Brief »
Please reproduce the full listing exactly, with nothing added.

Exercise data »

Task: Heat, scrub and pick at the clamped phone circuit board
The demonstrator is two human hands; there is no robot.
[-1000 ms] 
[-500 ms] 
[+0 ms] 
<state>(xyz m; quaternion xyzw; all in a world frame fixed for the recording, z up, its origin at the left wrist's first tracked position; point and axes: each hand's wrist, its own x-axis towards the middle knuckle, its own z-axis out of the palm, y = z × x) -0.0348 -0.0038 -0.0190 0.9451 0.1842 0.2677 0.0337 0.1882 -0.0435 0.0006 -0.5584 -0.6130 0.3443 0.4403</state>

Answer to this exercise »
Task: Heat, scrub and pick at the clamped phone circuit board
The demonstrator is two human hands; there is no robot.
[-1000 ms] 
[-500 ms] 
[+0 ms] 
<state>(xyz m; quaternion xyzw; all in a world frame fixed for the recording, z up, its origin at the left wrist's first tracked position; point and axes: each hand's wrist, its own x-axis towards the middle knuckle, its own z-axis out of the palm, y = z × x) -0.0348 -0.0038 -0.0190 0.9451 0.1842 0.2677 0.0337 0.1882 -0.0435 0.0006 -0.5584 -0.6130 0.3443 0.4403</state>

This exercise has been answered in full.